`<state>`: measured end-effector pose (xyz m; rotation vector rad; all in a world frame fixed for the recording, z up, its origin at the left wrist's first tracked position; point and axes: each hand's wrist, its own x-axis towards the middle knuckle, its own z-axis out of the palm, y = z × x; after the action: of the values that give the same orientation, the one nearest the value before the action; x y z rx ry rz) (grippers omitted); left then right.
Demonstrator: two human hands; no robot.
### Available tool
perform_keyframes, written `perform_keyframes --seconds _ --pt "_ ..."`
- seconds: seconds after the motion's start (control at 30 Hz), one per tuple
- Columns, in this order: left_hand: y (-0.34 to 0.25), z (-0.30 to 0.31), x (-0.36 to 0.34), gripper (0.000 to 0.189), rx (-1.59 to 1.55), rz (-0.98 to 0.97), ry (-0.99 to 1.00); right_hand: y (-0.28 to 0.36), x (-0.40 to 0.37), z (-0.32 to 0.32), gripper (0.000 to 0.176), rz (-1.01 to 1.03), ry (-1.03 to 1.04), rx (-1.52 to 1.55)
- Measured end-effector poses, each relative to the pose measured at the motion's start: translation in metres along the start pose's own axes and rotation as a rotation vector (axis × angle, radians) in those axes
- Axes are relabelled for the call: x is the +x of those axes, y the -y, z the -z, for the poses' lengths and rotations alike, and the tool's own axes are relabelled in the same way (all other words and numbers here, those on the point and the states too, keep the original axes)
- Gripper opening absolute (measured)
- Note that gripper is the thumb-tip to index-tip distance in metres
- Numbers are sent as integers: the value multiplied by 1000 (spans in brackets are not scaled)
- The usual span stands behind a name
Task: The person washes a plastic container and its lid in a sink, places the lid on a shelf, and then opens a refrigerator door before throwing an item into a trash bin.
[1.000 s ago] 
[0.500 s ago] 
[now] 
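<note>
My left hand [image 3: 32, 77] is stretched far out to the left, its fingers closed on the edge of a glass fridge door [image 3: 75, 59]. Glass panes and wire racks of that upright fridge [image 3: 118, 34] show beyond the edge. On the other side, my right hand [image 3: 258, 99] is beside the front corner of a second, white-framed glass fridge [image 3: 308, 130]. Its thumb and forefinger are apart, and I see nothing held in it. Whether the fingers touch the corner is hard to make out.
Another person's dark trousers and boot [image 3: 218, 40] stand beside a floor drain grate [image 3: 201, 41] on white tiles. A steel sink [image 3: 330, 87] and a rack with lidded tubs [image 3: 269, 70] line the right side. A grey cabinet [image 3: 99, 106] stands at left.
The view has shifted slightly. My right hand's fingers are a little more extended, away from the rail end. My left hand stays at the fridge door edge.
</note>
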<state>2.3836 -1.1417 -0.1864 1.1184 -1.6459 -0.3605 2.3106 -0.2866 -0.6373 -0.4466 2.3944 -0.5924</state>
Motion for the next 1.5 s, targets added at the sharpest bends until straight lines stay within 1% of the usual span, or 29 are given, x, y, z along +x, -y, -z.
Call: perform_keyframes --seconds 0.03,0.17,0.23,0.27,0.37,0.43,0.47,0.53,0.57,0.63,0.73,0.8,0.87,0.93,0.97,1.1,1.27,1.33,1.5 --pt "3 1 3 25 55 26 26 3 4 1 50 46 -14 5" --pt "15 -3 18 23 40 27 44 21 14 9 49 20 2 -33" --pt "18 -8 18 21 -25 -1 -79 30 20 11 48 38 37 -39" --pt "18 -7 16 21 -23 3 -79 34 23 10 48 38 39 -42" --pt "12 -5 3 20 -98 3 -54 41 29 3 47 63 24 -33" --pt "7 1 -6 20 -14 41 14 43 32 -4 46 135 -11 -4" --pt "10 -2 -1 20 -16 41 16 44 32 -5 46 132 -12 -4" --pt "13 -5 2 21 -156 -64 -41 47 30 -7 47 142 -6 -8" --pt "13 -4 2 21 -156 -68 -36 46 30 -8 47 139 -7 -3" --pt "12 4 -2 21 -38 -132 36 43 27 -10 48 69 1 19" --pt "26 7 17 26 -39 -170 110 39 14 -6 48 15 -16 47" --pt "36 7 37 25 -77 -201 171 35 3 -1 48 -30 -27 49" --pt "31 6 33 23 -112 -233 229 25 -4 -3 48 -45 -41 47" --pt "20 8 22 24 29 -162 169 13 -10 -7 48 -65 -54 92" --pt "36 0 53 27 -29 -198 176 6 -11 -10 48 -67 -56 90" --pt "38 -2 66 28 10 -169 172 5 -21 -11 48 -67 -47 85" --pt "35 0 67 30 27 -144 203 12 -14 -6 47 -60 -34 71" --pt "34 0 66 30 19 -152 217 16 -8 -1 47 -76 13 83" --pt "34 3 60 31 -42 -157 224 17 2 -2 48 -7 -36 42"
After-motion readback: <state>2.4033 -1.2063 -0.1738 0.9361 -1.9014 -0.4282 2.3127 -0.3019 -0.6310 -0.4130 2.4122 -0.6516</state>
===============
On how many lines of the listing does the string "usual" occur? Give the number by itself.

2